* _Directions for this task_
Your copy should contain exactly the lines from the one that holds "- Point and" through the end of the material, reproduced as written, with no pictures.
(Material provided)
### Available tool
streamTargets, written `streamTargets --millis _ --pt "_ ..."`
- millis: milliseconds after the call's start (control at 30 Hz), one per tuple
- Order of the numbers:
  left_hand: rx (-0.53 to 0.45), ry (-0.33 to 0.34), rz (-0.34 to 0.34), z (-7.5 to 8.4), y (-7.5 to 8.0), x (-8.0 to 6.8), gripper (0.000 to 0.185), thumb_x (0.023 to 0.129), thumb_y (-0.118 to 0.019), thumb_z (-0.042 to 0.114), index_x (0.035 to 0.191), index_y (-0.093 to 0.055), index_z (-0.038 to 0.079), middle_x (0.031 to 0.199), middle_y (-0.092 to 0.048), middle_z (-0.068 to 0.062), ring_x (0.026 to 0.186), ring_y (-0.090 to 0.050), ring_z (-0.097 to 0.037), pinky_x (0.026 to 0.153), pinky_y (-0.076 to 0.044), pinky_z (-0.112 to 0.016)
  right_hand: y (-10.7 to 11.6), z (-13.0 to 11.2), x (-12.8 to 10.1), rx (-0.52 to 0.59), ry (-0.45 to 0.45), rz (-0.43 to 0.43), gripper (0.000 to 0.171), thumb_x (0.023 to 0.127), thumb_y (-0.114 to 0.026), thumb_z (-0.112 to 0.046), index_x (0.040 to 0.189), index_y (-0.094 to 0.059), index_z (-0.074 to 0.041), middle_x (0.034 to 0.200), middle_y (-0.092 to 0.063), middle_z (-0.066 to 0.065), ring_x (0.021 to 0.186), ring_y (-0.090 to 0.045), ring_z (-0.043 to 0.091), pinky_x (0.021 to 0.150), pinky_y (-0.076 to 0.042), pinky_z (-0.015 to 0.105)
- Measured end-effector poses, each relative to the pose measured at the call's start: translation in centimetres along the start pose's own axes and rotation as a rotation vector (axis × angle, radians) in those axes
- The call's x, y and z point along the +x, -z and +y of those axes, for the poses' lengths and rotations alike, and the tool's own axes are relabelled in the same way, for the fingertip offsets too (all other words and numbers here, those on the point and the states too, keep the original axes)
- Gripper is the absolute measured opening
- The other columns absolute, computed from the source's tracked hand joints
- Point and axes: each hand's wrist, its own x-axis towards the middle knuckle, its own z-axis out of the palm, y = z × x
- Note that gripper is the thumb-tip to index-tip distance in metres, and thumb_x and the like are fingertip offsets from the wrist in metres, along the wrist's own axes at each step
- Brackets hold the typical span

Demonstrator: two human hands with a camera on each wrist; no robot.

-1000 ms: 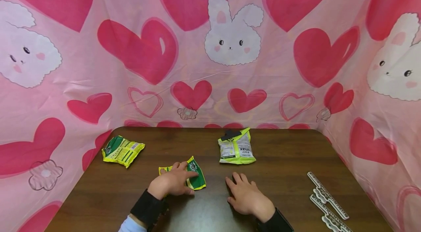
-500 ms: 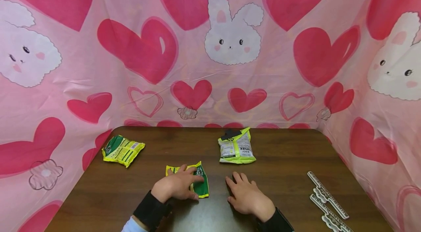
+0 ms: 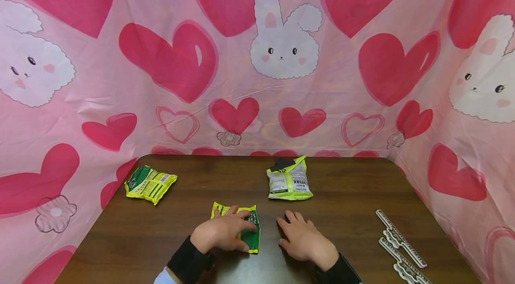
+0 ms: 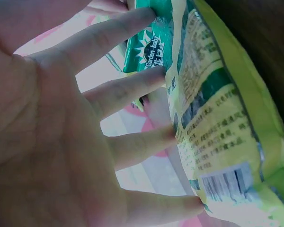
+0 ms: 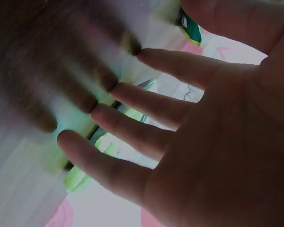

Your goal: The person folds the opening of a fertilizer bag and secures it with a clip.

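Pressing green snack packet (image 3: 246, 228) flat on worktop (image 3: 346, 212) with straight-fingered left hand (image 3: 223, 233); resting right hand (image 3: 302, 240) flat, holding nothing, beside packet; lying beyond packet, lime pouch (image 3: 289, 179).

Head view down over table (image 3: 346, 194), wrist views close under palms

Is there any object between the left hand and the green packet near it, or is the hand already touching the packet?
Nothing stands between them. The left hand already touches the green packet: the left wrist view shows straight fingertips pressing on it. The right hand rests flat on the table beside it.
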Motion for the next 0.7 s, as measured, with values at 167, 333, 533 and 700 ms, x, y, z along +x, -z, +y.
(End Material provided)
* _Your response_
- Point and axes: each hand's wrist, its own x-axis towards the middle knuckle, its own z-axis out of the palm, y = z × x
- Note that gripper is the thumb-tip to index-tip distance in metres, and thumb_x and the like are fingertip offsets from the wrist in metres, along the wrist's own axes at each step
- Brackets hold the typical span

Demonstrator: two human hands with a camera on each wrist; no robot.

-1000 ms: 
-500 ms: 
+0 ms: 
+0 ms: 
+0 ms: 

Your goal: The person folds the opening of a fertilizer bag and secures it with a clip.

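Pressing green snack packet (image 3: 246, 228) flat on worktop (image 3: 346, 212) with straight-fingered left hand (image 3: 223, 233); resting right hand (image 3: 302, 240) flat, holding nothing, beside packet; lying beyond packet, lime pouch (image 3: 289, 179).

Head view down over table (image 3: 346, 194), wrist views close under palms

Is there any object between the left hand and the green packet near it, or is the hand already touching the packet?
Nothing stands between them. The left hand already touches the green packet: the left wrist view shows straight fingertips pressing on it. The right hand rests flat on the table beside it.
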Motion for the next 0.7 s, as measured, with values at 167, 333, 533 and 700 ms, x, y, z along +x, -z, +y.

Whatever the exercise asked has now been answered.